*Task goal:* A stretch of the entries below is to be set down exactly, running from the line with "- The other" through the line with "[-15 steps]", both included, and no other line.

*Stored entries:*
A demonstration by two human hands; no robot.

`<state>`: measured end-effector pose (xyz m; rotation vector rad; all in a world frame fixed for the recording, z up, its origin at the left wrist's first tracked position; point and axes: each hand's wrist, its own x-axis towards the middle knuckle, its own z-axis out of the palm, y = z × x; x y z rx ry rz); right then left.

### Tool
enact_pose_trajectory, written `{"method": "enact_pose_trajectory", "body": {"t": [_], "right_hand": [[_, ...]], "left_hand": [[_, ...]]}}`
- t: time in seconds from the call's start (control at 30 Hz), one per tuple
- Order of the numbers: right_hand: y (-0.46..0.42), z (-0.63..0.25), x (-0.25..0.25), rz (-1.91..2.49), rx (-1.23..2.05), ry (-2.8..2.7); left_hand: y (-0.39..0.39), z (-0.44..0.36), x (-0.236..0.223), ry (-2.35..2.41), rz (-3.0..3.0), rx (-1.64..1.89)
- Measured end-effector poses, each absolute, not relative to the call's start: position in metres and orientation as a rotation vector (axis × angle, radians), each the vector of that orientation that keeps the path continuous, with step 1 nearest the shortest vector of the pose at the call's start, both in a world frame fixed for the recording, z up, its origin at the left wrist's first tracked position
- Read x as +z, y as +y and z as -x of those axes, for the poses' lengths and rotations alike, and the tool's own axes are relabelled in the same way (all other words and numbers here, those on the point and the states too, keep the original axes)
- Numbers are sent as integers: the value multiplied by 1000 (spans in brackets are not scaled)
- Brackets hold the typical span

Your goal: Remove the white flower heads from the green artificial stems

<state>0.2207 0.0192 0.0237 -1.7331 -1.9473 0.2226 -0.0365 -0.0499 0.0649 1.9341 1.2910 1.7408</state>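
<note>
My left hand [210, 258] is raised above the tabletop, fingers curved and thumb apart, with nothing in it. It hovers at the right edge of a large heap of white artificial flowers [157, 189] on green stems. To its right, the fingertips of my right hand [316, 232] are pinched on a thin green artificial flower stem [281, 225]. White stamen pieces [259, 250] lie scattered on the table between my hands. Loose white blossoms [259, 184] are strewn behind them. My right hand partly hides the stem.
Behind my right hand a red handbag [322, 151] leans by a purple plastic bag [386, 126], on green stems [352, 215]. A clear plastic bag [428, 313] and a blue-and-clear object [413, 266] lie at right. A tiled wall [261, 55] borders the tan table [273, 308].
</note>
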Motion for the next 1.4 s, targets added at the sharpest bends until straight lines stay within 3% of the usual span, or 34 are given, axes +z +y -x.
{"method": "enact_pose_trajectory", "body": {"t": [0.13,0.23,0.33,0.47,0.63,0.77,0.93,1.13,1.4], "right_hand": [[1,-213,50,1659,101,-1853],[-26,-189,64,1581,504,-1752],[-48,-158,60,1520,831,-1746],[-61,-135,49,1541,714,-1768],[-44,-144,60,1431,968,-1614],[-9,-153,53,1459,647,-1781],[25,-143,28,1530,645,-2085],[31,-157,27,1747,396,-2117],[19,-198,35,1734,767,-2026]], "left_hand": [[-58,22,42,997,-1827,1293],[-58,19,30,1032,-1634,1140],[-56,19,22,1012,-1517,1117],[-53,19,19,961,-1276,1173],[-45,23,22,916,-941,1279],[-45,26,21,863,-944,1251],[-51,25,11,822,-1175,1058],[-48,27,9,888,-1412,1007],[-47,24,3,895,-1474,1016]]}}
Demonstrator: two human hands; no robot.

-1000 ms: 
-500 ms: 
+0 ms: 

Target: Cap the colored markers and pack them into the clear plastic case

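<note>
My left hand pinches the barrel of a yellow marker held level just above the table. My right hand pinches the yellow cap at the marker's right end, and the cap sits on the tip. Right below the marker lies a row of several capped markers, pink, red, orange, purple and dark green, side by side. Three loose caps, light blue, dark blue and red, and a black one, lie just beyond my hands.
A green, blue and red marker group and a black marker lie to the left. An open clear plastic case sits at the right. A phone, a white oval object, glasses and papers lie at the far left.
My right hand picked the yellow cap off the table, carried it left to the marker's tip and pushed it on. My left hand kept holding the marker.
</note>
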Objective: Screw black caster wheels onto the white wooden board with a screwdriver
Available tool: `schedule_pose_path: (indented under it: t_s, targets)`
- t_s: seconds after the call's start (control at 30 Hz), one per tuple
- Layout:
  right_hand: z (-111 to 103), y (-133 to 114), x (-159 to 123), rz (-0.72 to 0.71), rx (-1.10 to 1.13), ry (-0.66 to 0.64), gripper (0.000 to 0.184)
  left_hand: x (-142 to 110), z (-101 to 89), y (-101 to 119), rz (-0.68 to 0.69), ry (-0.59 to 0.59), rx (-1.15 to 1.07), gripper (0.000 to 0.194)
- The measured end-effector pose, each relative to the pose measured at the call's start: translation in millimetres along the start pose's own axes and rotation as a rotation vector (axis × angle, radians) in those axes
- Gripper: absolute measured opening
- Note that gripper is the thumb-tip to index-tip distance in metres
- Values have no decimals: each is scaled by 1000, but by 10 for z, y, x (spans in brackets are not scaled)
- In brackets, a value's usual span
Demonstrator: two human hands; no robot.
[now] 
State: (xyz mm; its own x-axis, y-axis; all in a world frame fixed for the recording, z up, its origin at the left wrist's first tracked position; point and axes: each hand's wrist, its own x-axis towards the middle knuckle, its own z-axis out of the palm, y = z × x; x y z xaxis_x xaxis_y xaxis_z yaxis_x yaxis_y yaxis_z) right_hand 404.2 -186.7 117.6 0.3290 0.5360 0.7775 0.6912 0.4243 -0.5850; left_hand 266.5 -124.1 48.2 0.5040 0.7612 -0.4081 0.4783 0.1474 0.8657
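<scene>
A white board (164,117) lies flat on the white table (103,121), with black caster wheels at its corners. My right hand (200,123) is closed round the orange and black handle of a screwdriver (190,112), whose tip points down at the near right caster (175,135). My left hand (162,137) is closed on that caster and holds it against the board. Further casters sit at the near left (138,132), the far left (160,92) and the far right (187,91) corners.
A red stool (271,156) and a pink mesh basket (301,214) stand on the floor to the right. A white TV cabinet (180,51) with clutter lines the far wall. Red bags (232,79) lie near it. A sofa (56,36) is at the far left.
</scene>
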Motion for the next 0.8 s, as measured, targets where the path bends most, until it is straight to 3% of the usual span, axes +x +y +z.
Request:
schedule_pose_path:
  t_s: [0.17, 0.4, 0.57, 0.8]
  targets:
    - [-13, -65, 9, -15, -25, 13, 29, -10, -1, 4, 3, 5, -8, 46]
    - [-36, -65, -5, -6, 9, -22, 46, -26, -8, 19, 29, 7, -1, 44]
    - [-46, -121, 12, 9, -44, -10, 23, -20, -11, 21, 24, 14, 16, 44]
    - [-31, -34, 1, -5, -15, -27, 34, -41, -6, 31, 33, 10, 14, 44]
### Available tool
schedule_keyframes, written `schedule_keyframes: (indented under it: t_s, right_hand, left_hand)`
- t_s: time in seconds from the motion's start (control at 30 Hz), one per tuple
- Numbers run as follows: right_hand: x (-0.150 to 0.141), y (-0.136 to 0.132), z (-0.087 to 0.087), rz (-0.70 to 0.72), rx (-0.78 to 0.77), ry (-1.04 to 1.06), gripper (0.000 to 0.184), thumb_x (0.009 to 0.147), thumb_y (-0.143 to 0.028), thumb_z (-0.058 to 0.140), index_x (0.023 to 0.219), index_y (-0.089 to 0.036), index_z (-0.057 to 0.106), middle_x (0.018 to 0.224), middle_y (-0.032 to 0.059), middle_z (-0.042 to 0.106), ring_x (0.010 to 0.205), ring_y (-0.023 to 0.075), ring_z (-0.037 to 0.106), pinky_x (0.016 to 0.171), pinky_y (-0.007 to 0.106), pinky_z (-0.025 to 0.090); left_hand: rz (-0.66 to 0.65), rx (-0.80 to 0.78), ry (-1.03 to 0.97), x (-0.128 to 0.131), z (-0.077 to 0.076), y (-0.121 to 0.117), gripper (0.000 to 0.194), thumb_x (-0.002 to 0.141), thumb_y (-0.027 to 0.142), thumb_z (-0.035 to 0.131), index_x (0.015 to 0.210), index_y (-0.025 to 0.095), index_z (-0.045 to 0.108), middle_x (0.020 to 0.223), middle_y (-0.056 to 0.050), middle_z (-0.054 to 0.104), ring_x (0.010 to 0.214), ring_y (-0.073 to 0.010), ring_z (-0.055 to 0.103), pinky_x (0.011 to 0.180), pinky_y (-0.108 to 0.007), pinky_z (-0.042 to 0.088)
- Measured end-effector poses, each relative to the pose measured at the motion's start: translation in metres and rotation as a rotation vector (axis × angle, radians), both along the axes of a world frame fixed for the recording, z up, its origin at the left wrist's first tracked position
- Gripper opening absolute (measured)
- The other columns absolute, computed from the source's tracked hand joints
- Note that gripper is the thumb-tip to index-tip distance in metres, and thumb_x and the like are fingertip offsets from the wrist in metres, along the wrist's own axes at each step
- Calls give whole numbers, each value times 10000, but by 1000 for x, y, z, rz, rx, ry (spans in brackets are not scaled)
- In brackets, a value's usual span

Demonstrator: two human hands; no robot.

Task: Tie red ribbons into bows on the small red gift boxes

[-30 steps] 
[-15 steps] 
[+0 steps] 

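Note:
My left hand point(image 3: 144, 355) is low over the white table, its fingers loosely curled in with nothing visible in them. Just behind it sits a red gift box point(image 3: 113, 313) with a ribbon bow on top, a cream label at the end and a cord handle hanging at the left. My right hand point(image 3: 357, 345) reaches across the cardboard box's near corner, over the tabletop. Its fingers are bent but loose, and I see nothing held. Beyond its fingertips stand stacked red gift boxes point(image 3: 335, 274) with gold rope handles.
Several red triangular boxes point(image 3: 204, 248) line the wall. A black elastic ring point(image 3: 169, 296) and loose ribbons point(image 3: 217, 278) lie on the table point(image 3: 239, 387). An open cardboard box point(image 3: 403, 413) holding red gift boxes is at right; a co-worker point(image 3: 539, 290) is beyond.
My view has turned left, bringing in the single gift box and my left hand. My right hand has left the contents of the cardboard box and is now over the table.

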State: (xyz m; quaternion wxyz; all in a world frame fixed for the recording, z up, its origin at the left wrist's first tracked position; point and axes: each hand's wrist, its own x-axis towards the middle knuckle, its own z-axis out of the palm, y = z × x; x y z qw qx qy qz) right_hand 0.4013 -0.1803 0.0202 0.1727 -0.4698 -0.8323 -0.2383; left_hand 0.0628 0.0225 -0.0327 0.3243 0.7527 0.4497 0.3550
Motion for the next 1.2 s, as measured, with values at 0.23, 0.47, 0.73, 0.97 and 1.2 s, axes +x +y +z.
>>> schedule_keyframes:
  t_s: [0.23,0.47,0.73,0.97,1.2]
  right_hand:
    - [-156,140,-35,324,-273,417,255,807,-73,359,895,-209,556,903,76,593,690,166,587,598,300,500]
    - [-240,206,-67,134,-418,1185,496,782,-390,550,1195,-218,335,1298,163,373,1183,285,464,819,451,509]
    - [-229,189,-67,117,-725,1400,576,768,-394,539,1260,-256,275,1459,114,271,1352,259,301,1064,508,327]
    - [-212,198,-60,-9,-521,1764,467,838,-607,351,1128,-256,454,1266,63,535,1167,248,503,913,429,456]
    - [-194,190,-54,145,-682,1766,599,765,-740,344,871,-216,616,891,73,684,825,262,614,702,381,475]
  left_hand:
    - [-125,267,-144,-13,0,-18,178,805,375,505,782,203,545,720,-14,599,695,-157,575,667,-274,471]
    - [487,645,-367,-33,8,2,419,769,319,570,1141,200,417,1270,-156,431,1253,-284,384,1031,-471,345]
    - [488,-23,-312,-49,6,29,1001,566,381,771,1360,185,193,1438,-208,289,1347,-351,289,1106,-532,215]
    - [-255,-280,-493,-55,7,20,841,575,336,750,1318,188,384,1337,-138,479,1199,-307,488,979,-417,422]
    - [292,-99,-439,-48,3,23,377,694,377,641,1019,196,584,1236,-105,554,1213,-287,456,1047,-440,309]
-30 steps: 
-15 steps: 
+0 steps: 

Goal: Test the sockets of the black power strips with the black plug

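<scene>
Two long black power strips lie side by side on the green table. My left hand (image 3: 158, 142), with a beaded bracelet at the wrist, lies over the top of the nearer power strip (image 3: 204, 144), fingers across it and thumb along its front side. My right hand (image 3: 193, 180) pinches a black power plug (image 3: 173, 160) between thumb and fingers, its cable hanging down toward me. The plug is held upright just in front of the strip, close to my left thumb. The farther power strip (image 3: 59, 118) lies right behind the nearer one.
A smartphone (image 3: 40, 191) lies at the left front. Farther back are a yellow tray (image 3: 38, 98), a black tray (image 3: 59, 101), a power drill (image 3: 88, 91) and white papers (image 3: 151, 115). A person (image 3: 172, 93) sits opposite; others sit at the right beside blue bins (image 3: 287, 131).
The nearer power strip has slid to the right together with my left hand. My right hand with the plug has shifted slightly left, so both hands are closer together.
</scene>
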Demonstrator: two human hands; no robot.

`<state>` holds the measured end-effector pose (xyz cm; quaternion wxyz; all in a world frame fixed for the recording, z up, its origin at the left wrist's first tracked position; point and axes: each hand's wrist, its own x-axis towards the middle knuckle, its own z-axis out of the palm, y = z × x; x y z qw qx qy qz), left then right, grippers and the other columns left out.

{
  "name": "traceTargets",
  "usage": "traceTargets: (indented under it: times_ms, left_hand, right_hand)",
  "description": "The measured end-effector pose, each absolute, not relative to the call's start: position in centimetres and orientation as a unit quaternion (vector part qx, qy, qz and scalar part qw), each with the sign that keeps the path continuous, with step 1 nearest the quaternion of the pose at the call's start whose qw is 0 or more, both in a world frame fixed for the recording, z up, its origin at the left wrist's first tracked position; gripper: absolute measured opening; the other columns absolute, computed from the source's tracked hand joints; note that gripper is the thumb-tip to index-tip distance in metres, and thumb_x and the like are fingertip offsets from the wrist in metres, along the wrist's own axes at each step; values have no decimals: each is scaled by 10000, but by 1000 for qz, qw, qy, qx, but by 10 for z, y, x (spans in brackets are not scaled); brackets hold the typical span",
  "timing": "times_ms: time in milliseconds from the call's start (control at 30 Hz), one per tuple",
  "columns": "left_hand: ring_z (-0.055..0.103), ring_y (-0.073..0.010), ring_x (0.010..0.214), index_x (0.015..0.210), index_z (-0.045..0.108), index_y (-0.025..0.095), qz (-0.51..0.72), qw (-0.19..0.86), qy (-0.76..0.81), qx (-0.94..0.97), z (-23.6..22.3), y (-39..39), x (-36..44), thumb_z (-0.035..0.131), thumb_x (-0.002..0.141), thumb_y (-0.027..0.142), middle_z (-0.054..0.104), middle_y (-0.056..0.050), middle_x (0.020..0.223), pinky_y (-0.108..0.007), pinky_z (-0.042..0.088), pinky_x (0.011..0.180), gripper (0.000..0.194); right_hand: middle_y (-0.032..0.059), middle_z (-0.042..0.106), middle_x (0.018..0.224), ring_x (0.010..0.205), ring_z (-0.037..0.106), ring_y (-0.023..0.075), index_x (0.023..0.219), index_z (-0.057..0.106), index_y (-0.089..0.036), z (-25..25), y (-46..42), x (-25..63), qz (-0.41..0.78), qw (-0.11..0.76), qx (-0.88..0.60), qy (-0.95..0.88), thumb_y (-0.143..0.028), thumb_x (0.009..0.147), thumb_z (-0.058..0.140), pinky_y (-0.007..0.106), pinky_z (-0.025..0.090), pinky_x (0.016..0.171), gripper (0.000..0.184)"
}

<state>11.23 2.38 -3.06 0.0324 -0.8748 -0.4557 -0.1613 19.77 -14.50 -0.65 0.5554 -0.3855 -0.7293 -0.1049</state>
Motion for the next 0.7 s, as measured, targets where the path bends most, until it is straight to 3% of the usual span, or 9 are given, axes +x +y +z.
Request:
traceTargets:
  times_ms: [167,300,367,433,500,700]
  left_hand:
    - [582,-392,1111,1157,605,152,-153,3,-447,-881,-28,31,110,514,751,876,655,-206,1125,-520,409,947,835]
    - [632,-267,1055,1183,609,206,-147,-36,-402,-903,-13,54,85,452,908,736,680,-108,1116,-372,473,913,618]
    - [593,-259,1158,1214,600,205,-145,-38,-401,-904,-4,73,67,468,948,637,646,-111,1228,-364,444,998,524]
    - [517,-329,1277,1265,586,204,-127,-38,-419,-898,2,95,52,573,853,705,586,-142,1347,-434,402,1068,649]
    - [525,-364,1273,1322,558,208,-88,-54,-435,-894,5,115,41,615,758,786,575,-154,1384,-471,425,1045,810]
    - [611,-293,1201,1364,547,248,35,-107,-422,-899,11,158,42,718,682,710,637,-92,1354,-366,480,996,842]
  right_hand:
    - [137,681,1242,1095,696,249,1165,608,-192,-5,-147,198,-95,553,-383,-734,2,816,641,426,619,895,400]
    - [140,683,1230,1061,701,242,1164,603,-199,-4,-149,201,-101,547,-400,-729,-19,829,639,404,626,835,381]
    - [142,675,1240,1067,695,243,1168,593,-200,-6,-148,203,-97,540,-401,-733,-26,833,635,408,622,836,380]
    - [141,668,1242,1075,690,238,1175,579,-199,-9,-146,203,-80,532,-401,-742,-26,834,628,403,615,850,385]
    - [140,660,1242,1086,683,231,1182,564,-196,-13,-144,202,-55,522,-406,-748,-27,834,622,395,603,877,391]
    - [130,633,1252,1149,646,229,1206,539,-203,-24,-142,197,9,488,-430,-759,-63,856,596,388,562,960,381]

*Reply to the exercise:*
- The other columns absolute, computed from the source's tracked hand joints
- Note that gripper is the thumb-tip to index-tip distance in metres, and thumb_x and the like are fingertip offsets from the wrist in metres, along the wrist's own axes at each step
- Calls give whole numbers, each value times 10000, but by 1000 for x, y, z, rz, rx, ry (spans in brackets are not scaled)
- In brackets, a value's usual span

Demonstrator: two human hands; no robot.

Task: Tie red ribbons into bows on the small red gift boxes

[-30 steps] 
[-15 steps] 

There is no more output for this exercise.